# Merlin's Reincarnation



## Merlin (Dec 11, 2018)

6'2", 210lbs, late twenties. I've ran 4 total cycles, of the 4, 2 were multi-compound. Still natural from labs

Wanted to post up my first log. Some of you may know I had shoulder surgery the start of this year which ended up having complications, being a healthcare provider seem pretty fckin ironic. I was unable to lift more than 10lbs with my left arm for 9 months. No working out, only riding the bike. It drove me insane. I have now finally been cleared to begin working out with very few restrictions (no pull ups until I can do my body weight in pull downs etc., more volume training, no heavy weights yet).
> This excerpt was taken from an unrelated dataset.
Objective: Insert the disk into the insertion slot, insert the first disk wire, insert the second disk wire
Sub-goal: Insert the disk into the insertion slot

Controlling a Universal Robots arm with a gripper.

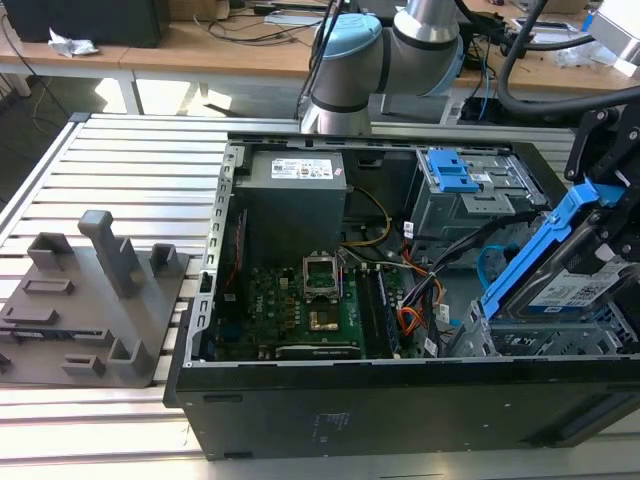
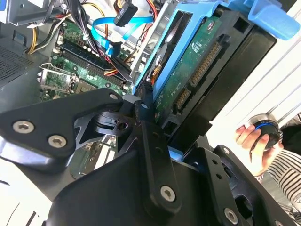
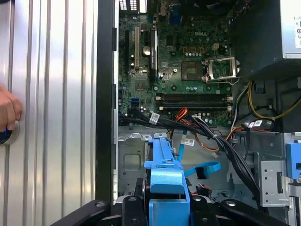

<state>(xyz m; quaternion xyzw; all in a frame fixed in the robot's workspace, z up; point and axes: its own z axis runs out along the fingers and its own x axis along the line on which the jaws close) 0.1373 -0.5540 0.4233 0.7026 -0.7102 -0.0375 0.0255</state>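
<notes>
The disk (image 1: 572,288), in its blue carrier, I see pinched between the fingers of the gripper (image 3: 167,200). It is tilted over the insertion slot (image 1: 540,338) at the exterior view's right. Beyond it loops the second disk wire (image 1: 487,262), then the motherboard (image 1: 310,300).

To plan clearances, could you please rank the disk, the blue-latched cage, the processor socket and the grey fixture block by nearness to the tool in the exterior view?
1. Disk, gripped by the tool, exterior view's right.
2. Blue-latched cage, in the case's corner.
3. Processor socket, mid-case.
4. Grey fixture block, exterior view's left.
</notes>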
Lets talk progress. About two weeks ago I could only do 3 push ups. It is now starting to become easier to do 5 push ups and some more. I do push ups until failure every day and sit ups (yes 5 at one point and I couldn't do anymore). To be honest I won't feel comfortable going to the gym again until I can do 20 perfect push ups easily. I also won't begin a cycle until my diet is back on track and ligaments feel stable under heavier weight. For some of the guys on here looking to get "lean bulked" and trying to look like some of the vets on here just wanted to show you we all start from square one. I literally am having to start over. One of the things I always emphasize is physique is a marathon not a sprint.

This will be the start of a very long journey and wanted to share it with you nobs. Ill post up more specific info when I get back into the gym (TDEE, workouts, diet etc.). If you're reading this, do a heavy set for me.


----------



## Jin (Dec 11, 2018)

Before you can make a journal you have to pay UGBBs Head Wizard a tribute. I will PM you Ziegler’s bitcoin wallet link. 
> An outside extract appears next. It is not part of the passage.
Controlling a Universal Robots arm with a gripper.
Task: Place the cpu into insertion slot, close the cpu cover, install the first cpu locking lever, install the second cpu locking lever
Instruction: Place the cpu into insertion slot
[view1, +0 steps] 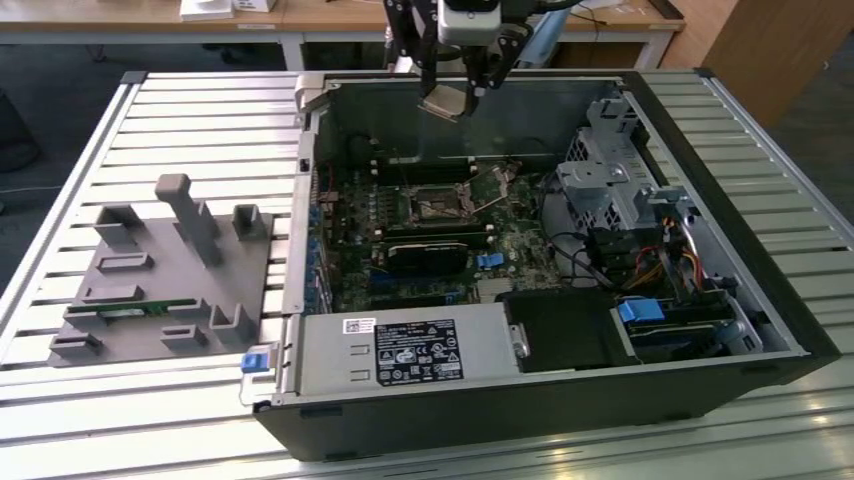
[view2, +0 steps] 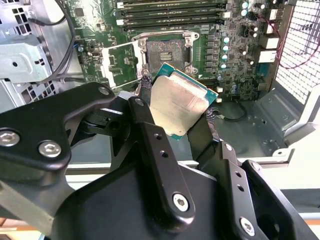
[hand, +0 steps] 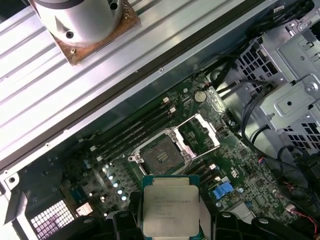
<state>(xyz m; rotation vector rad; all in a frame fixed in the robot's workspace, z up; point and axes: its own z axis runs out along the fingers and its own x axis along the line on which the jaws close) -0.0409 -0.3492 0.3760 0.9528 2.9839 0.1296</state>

Good luck with the rebuild. I’ll be following.


----------



## Merlin (Dec 11, 2018)

Jin said:


> Before you can make a journal you have to pay UGBBs Head Wizard a tribute. I will PM you Ziegler’s bitcoin wallet link.
> 
> Good luck with the rebuild. I’ll be following.




Haha I was waiting for your reply. Honestly was expecting much more from you


----------



## Jada (Dec 11, 2018)

Looking forward to your journey


----------



## Straight30weight (Dec 11, 2018)

I'm in for the ride. Good luck!


----------



## BrotherJ (Dec 11, 2018)

Interested to see how things go. Good luck man


----------



## PillarofBalance (Dec 11, 2018)

Merlin said:


> Haha I was waiting for your reply. Honestly was expecting much more from you



That's what she said...

Will be following Merlin


----------



## BRICKS (Dec 12, 2018)

Looking forward to your progress


----------



## Naf (Dec 12, 2018)

How many SARMS will you have in your stack? Anything short of 9u598, and your whole cycle is waste really.

-elitefitness


----------



## PillarofBalance (Dec 12, 2018)

Naf said:


> How many SARMS will you have in your stack? Anything short of 9u598, and your whole cycle is waste really.
> 
> -elitefitness



Lolololol dude you are gonna fit in great here. That's the funniest ****ing post I have seen in a while


----------



## jennerrator (Dec 12, 2018)

Just kick ass and don't look backwards!!!


----------



## Naf (Dec 12, 2018)

Haha!
I crept on the forum for a bit before I actually registered and I read through so many threads of new guys cursing themselves out. 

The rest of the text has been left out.